Chelsea clappa des mains pour attirer l'attention des enfants, habitude qu'elle tenait de son frère quand il demandait de l'attention. Elle les guida hors de la pièce, déterminée à retrouver leurs parents respectifs pour les mettre en sécurité. Cependant, à chaque dortoir, elle frappa en vain, aucun parent n'était présent. Les coups de feu à l'extérieur se rapprochaient et Chelsea vérifia que les enfants restaient à l'écart des fenêtres avant de jeter un autre coup d'œil dehors. Elle vit que la foule avait maintenant atteint les jardins et réclamait de quitter les lieux car l'infection avait apparemment envahi le camp militaire. Les forces de l'ordre, en revanche, avaient ordre de ne laisser personne sortir et tiraient en l'air pour disperser la foule en colère. Elle implora l'aide des retardataires pour retrouver les parents des enfants, mais ils refusèrent catégoriquement jusqu'à ce qu'elle prenne un ton sévère et les exhorte à protéger les plus jeunes qui ne comprenaient pas le danger. Enfin, deux de ses camarades de dortoir acceptèrent de l'aider et ils se partagèrent les enfants à charge. Chelsea s'occupa de Noah, un petit garçon, et de Harper, sa sœur cadette. Leurs parents travaillaient tout deux avec la mère de Chelsea dans les cuisines du sous-sol, il était donc judicieux de s'y rendre.
Une fois arrivées, Chelsea dépêcha d'expliquer à sa mère et aux parents de Noah et Harper la situation. Les coups de feu ne cessaient pas de retentir à l'extérieur et la mutinerie s'intensifiait. Les militaires tiraient maintenant sur les résidents les plus récalcitrants, créant une scène d'horreur que Chelsea ne pouvait supporter. Soudain, une pensée pour son frère traversa l'esprit de Chelsea et elle sentit ses membres se raidir.
« Joshua ! Il doit être quelque part dehors, il faut absolument le retrouver ! » s'écria-t-elle, avant de se précipiter hors des cuisines, sa mère sur ses talons.
Afin de contourner le centre du problème, qui se trouvait à l'entrée de l'école, Chelsea et sa mère sortirent par les portes arrières pour atteindre l'extérieur du bâtiment.

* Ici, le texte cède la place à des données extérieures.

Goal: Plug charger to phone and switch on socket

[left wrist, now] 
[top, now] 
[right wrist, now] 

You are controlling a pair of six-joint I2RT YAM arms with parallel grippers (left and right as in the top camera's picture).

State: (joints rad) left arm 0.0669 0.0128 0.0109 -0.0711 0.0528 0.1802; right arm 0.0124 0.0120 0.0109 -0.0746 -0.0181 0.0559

Ils tombèrent nez-à-nez avec Joshua, qui accourait vers les cuisines pour retrouver sa mère. Ils étaient tous ensemble, enfin. Mais ils ne pouvaient pas se permettre de rester ici plus longtemps. Il fallait quitter cette zone de chaos au plus vite, alors que les militaires commençaient à exécuter n'importe qui à vue.
Ils n'eurent pas le temps de récupérer leurs affaires ni de s'organiser, mais Chelsea et sa mère réussirent à convaincre quelques autres personnes de les suivre. Ensemble, ils se frayèrent un chemin par une sortie opposée à celle où se déroulaient les émeutes et réussirent à s'échapper.
La rumeur courait que les deux militaires étaient revenus morts, sans aucune trace de morsure apparente, et qu'ils avaient été placés dans la salle de gymnastique de l'école pour que des funérailles puissent leur être rendues.
À partir de ce moment précis, la famille Harris entra dans une lutte pour leur survie. Tout au long de leur vie, ils avaient été des citoyens exemplaires, mais désormais, ils étaient des fugitifs. Retourner chez eux n'était pas envisageable, car les militaires les y chercheraient probablement. Le centre d'Austin, quant à lui, était sûrement infecté et il était trop dangereux de s'y aventurer. Ils décidèrent donc de fuir vers le sud, accompagnés de quelques autres survivants de la tuerie, sans savoir où se diriger exactement.